I've taken the following function from the grpc gem's source code itself. This function was called in rspec test cases for loading the certs:
def load_certs
data_dir = "#{Rails.root}/certs"
files = ['ca.pem', 'server.key', 'server.pem']
files.map { |f| File.open(File.join(data_dir, f)).read }
end
Then I gave it a try with,
channel_creds = GRPC::Core::ChannelCredentials.new(load_certs)
stub = Helloworld::Greeter::Stub.new('myservice.example.com', channel_creds)
But the above failed with
E0619 09:59:10.410575570 14208 ssl_transport_security.c:601] Could not load any root certificate.
E0619 09:59:10.410604954 14208 ssl_transport_security.c:1315] Cannot load server root certificates.
E0619 09:59:10.410622519 14208 security_connector.c:837] Handshaker factory creation failed with TSI_INVALID_ARGUMENT.
I also tried:
channel_creds = GRPC::Core::ChannelCredentials.new(File.read(CA_FILE_PATH))
stub = Helloworld::Greeter::Stub.new('myservice.example.com', creds)

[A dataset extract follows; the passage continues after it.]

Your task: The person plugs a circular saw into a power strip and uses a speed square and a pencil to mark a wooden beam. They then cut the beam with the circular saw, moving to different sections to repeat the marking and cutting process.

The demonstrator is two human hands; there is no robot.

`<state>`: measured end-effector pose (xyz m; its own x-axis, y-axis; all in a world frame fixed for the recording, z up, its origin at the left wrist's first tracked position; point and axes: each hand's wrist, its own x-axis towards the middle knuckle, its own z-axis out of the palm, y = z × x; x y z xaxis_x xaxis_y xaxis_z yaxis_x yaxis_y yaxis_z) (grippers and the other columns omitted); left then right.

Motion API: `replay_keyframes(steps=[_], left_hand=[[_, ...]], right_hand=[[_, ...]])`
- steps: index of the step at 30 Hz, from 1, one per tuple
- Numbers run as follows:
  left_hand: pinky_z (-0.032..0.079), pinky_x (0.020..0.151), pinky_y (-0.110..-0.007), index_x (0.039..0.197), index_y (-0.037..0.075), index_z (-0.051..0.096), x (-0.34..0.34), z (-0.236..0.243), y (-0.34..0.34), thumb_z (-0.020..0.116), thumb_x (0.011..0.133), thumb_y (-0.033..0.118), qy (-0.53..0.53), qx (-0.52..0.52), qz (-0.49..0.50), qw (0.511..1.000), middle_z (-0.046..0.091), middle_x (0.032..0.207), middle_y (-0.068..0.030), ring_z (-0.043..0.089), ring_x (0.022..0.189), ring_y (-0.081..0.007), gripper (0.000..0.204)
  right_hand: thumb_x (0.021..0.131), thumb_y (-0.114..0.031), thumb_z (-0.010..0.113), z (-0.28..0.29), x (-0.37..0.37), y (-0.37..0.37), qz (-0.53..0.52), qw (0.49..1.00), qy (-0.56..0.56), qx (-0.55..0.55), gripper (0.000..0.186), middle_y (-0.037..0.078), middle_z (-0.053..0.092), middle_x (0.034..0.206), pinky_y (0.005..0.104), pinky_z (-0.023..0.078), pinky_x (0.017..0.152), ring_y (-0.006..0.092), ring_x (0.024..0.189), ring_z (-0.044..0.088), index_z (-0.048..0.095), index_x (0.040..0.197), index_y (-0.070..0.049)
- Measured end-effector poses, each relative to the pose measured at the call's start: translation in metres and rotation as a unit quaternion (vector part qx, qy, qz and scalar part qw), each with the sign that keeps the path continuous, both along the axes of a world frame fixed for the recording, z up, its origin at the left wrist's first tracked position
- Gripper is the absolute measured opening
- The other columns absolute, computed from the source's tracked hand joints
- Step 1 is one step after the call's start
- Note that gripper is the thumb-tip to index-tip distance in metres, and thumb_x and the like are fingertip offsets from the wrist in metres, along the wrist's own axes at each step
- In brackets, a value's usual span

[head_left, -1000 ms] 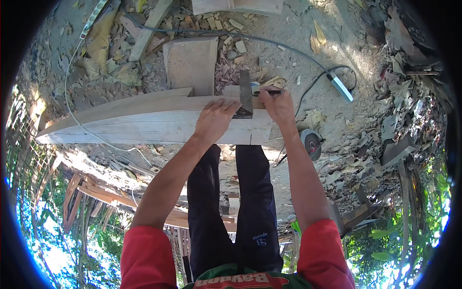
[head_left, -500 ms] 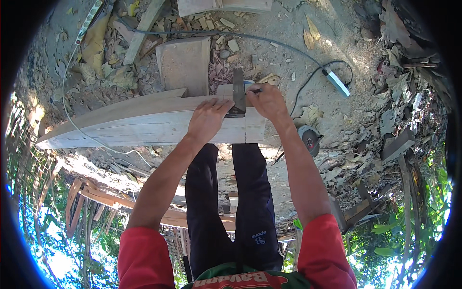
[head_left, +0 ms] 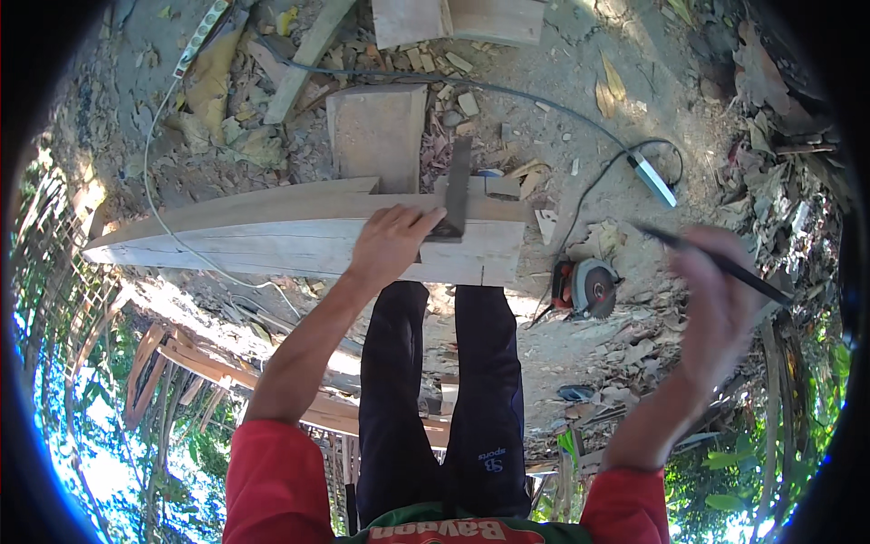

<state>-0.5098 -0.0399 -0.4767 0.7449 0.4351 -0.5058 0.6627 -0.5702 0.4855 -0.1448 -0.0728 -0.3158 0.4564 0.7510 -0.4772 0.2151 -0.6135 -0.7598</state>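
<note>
Wooden beam [head_left: 263, 243] under our left hand [head_left: 388, 240], which touches a square [head_left: 459, 181], gripping or not we cannot tell; right of the beam our right hand [head_left: 716, 286] grips a black pen [head_left: 664, 238]

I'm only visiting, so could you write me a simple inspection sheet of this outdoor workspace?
Surface: bare dirt ground, littered.
Job's things: long wooden beam, tapering leftward; dark square lying across its right part; dark pen-like tool.
Clutter: wood chips, dry leaves; a circular saw right of the beam.
Hands: left hand on the beam, fingertips at the square; right hand, blurred, holds the pen-like tool away from the beam.
Cables: white cable passes across the beam's left part; dark cable lies beyond it.
Surroundings: greenery; other people, nothing seen.
</note>
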Motion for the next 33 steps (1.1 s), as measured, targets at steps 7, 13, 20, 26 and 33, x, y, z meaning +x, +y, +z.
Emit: replay_keyframes(steps=[7,13,20,26,33], left_hand=[[0.043,0.08,-0.042,0.13,-0.001,0.048,-0.046,0.084,0.038,0.067,0.083,0.021,0.021,0.008,0.12,0.993,0.051,0.099,-0.019,0.052,0.088,-0.0357,0.056],[0.042,0.084,-0.046,0.125,-0.003,0.049,-0.042,0.039,0.041,0.066,0.088,0.026,0.024,0.037,0.249,0.967,0.051,0.097,-0.0198,0.05,0.091,-0.0371,0.05],[0.042,0.09,-0.047,0.12,0.0,0.055,-0.022,-0.101,0.043,0.072,0.084,0.033,0.05,0.143,0.248,0.957,0.055,0.106,-0.0227,0.053,0.1,-0.0394,0.052],[0.043,0.094,-0.051,0.121,-0.001,0.053,-0.018,-0.156,0.053,0.075,0.078,0.047,0.213,0.14,0.368,0.894,0.056,0.121,-0.0247,0.054,0.113,-0.0441,0.067],[0.048,0.092,-0.051,0.115,0.008,0.061,-0.019,-0.141,0.077,0.066,0.082,0.053,0.157,0.042,0.295,0.942,0.064,0.114,-0.0219,0.061,0.108,-0.0387,0.056]], right_hand=[[0.103,-0.031,0.035,0.088,0.038,-0.019,0.221,0.937,0.086,0.257,0.044,0.025,0.061,0.097,0.0308,0.047,0.052,0.0294,0.065,0.059,0.046,0.136,-0.004],[0.097,-0.026,0.045,0.081,0.02,-0.03,0.183,0.959,-0.002,0.217,0.03,0.015,0.058,0.096,0.0309,0.046,0.054,0.0215,0.068,0.057,0.053,0.114,-0.003],[0.096,-0.032,0.051,0.059,0.041,-0.044,0.139,0.958,0.071,0.24,0.036,0.013,0.055,0.114,0.032,0.052,0.062,0.023,0.083,0.06,0.05,0.123,-0.009],[0.094,-0.017,0.052,-0.021,-0.024,-0.104,-0.1,0.981,0.043,0.159,0.022,0.015,0.061,0.106,0.0299,0.052,0.063,0.0198,0.08,0.063,0.059,0.105,0.0],[0.092,-0.014,0.062,-0.085,-0.138,-0.25,-0.221,0.952,0.153,-0.149,0.022,0.008,0.068,0.091,0.0255,0.05,0.067,0.0119,0.075,0.062,0.065,0.107,0.002]])
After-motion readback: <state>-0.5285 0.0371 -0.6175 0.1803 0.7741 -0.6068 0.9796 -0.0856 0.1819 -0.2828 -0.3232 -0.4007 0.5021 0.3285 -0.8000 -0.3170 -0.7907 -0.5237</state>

But all I got was error from the logs or rpc server:
2017/06/16 10:52:34 transport: http2Server.HandleStreams failed to receive the preface from client: EOF
2017/06/16 10:53:35 transport: http2Server.HandleStreams failed to receive the preface from client: EOF
2017/06/16 10:53:59 transport: http2Server.HandleStreams failed to receive the preface from client: EOF
2017/06/16 10:55:06 transport: http2Server.HandleStreams failed to receive the preface from client: EOF
Has anyone successfully tried this Ruby client Golang server combination with SSL/TLS enabled?
Upvotes: 6
Views: 2468
Reputation: 183
I can confirm this works.
channel_creds = GRPC::Core::ChannelCredentials.new(File.read("/home/user/.lnd/tls.cert"))
stub = Lnrpc::Lightning::Stub.new("127.0.0.1:10009", channel_creds)
obj = Lnrpc::GetInfoRequest.new
pp stub.get_info(obj)
Upvotes: 0
Reputation: 124
creds is supposed to be either ChannelCredentials object or a symbol
Yes the second argument of a client stub constructor (the creds argument), should be either a GRPC::Core::ChannelCredentials
object or specifically the ::this_channel_is_insecure
symbol (if the latter is passed, an insecure connection will be used).
I'd note that the test that uses
def load_certs
data_dir = "#{Rails.root}/certs"
files = ['ca.pem', 'server.key', 'server.pem']
files.map { |f| File.open(File.join(data_dir, f)).read }
end
might actually be misleading, since it only makes sense to construct channel credentials with the client's private key and certificate chain (that specific test I believe doesn't use the key and cert chain).
On the GRPC::Core::ChannelCredentials
constructor:
There are three forms that can be used, (there's a comment above the constructor code in https://github.com/grpc/grpc/blob/master/src/ruby/ext/grpc/rb_channel_credentials.c#L128 that goes over them), but the options are:
Credentials.new()
Credentials.new(pem_root_certs)
Credentials.new(pem_root_certs, pem_private_key, pem_cert_chain)
In all cases, the roots file, private key, and cert chain parameters are pem encoded strings.
Note that if no arguments are passed (Credentials.new()
is used), then the server root certificates will be found as described in this header comment (see the description for the behavior when server root certs parameter is null). And the last constructor is only needed if you want the client to use a private key and cert chain.